A venture capital firm with several offices worldwide is based primarily in Europe, and co-manages an early-stage fund focused on academic spinouts and seed investments in Europe. The firm has approximately €500M AUM, and is currently managing four active funds. The firm makes equity investments in life science and biomedical technology companies at all stages of development. However, the VC prefers late stage preclinical or early stage clinical for therapeutics and diagnostics and medical devices that are close to market approval. The typical investment per round is €3M to €7M. The firm looks for companies that are based in the US, Canada, and Europe. They are actively screening new investment opportunities.

This group is fairly opportunistic in the life sciences space, but generally targets therapeutics and diagnostics, medical devices, and biopharmaceuticals. In therapeutics, the firm focuses on drug development and has no specific preference in indication. In medical devices, they have a special focus on interventional devices in cardiology, gastroenterology and pulmonology that are close to or on the market approval.
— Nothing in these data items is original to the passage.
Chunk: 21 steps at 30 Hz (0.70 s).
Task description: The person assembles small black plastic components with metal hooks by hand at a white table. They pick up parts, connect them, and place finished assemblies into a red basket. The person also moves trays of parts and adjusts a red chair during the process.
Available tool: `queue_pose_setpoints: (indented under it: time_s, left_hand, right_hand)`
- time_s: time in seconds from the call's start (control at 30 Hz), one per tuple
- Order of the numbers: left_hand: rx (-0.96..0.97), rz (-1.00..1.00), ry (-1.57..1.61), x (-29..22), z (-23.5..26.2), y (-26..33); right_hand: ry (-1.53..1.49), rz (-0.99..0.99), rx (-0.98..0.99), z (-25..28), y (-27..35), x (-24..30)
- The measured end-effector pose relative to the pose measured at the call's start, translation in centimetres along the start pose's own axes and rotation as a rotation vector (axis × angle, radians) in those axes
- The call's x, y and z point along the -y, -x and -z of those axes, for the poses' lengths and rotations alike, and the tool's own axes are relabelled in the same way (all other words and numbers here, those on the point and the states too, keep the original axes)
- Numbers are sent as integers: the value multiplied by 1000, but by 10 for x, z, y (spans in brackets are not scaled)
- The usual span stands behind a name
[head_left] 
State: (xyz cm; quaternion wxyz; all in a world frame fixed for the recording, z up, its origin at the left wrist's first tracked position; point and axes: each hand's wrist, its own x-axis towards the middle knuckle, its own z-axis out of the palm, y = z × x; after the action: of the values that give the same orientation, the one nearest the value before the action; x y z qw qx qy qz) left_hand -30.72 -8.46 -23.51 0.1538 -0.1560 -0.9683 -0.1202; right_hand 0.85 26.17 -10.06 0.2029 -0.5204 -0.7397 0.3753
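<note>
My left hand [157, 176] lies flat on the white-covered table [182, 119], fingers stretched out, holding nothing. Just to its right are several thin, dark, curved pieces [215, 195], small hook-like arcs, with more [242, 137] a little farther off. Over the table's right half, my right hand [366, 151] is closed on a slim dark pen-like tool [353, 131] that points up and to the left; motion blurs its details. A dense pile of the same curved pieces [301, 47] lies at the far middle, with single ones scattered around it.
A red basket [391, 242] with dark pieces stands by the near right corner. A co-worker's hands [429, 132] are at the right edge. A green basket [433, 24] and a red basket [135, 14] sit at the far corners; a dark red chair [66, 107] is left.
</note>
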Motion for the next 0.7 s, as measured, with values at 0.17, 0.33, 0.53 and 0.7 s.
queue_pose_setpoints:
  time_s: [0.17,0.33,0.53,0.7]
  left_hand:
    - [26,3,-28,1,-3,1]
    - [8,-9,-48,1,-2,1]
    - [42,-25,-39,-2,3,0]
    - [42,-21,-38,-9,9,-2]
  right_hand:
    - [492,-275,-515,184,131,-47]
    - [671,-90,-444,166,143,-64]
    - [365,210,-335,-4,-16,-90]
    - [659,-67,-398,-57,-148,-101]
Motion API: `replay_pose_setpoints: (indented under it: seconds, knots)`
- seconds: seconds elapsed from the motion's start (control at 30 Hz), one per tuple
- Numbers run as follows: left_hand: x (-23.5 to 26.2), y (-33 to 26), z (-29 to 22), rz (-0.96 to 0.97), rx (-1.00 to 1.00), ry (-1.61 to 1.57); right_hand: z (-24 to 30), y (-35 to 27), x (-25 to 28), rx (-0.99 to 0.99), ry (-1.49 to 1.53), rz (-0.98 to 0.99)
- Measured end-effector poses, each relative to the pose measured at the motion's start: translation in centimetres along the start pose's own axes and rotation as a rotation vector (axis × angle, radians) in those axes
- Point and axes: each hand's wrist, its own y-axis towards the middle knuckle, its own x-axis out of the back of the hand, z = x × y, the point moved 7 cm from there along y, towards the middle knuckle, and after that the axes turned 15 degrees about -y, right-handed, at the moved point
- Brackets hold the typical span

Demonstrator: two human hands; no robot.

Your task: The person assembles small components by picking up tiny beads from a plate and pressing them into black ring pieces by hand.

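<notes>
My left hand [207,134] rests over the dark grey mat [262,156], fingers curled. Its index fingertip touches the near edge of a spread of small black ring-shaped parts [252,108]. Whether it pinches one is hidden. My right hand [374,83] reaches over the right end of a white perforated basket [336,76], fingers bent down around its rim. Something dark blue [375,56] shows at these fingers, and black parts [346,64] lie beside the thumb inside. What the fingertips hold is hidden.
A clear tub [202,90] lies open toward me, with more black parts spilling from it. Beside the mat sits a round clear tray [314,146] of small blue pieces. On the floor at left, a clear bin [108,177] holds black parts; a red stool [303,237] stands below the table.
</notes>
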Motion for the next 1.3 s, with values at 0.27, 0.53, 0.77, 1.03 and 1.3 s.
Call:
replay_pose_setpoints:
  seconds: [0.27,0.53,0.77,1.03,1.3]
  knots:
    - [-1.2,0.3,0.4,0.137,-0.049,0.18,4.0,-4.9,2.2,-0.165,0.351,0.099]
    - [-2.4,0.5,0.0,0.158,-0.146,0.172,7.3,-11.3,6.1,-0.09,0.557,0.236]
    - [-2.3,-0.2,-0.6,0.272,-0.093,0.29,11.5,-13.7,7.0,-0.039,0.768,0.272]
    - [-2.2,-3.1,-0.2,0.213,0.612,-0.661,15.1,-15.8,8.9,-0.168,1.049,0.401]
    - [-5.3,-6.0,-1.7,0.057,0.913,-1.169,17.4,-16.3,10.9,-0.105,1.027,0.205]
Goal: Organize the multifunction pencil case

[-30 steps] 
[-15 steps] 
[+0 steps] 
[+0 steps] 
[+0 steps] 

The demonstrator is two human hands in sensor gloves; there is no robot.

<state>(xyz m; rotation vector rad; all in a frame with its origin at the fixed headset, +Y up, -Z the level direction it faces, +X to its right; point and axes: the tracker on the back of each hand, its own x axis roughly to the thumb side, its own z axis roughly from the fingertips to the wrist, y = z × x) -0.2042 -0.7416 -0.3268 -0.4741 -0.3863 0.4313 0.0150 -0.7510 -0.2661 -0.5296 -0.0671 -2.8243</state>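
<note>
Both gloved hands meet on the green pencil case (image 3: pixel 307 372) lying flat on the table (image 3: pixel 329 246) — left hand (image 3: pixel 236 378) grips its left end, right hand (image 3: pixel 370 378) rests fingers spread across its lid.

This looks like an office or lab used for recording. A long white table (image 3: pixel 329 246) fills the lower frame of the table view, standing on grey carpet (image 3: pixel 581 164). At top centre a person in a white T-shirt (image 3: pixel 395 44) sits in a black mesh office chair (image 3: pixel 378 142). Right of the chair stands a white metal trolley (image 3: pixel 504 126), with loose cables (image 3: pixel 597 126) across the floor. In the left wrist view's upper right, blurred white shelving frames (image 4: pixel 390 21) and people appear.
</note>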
However, the firm is equally opportunistic in other subsectors and indications for medical devices, but all with a therapeutic focus.

The VC invests in companies at all stages of their development. For drug development, they invest from late preclinical to mid-stage clinical development. Sometimes they will consider companies with products on the market. The firm seeks a company with a strong and experienced management team or technical experts in the relevant technology.

Hot Life Science Investor Mandate 1: VC Arm of Larger Fund Looks to Grow in 2013 – January 22, 2013

22 Jan

A fund located in North America with around $200 million in current AUM will grow to $400 million in assets by the end of 2013. The fund is the venture capital arm of a larger fund with AUM upward of $50 billion. Over the last 12 months, the group has allocated to more than 10 firms, making the VC number one in its region. The firm is currently looking for new opportunities in the life science space within the next 6-9 months. They typically allocate anywhere between $500,000 and $50 million per firm. The group is a lifecycle investor, which allows them to deploy capital throughout a firm’s entire financing lifecycle, and thus participate in every round of financing.

The firm is currently looking for companies in the information provider space, and is particularly interested in healthcare IT firms. The firm has a global investment mandate, but prefers North American targets for allocation.

The firm almost entirely invests in companies that are pre-revenue, but will consider companies that are not cash-flow-positive. The fund will consider firms with products on the market on a discretionary basis, but has no strict requirements in terms of their EBITDA or annual revenue.